Японское правосудие, что удивительно для авторитарного государства, работало щепетильно и безукоризненно. Подготовленные Токко материалы следствия были собраны в исчерпывающие три тома гораздо профессиональнее, чем поспешно собранные НКВД улики против сотен тысяч подозреваемых в шпионаже в 1930-е годы. Одзаки несколько недель готовил проникновенное обращение к суду, объясняя, что руководствовался своего рода патриотизмом и на самом деле не нарушил неприкосновенного принципа кокутай – естественной связи, которой каждый японец обязан своей родине и императору, земле и духам предков.
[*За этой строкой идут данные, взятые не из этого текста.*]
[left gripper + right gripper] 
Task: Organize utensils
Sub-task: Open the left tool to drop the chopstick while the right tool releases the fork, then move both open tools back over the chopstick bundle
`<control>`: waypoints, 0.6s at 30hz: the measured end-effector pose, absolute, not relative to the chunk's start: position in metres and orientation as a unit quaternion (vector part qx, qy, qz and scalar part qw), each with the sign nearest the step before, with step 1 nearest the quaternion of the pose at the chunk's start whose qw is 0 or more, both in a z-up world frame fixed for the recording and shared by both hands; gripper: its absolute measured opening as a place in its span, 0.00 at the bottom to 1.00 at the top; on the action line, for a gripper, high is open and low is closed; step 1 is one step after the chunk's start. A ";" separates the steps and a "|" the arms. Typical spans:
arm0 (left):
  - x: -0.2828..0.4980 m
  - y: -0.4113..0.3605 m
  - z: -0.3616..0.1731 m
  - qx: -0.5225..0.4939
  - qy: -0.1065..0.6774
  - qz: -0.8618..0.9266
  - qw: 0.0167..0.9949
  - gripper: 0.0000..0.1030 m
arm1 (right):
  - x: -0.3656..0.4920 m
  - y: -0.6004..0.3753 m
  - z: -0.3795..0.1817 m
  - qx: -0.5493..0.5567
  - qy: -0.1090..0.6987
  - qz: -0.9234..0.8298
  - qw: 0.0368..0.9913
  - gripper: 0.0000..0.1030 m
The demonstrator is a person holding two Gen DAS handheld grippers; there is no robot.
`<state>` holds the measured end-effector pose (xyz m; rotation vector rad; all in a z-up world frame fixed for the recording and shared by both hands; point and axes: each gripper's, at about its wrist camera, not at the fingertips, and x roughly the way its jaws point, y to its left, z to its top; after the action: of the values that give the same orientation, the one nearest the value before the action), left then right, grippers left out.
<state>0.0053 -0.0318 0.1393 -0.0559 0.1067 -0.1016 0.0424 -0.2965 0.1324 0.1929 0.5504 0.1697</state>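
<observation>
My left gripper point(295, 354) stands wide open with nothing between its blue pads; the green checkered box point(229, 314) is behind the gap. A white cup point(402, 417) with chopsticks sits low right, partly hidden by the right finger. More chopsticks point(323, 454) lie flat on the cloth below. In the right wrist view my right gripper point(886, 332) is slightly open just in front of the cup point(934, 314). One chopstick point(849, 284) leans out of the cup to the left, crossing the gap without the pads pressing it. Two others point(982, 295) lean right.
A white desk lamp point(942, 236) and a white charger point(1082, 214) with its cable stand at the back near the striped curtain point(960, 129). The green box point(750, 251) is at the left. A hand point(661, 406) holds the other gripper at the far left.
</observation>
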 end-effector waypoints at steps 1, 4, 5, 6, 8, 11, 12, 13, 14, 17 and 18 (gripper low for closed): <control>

Одзаки не отрицал своих коммунистических взглядов, утверждая, что действовал в интересах своей страны.
Зорге, в свою очередь, сообщил суду, что “не думал и не планировал устраивать в Японии коммунистическую революцию или каким-то иным образом насаждать там коммунизм… Тем не менее я беру на себя полную ответственность, поэтому прошу вас отнестись к моим японским коллегам как можно снисходительнее”[32]. Это ни на что не повлияло. 29 сентября 1943 года Одзаки и Зорге приговорили к смерти через повешение. Для Одзаки – быть может, не только для него – этот приговор стал полной неожиданностью.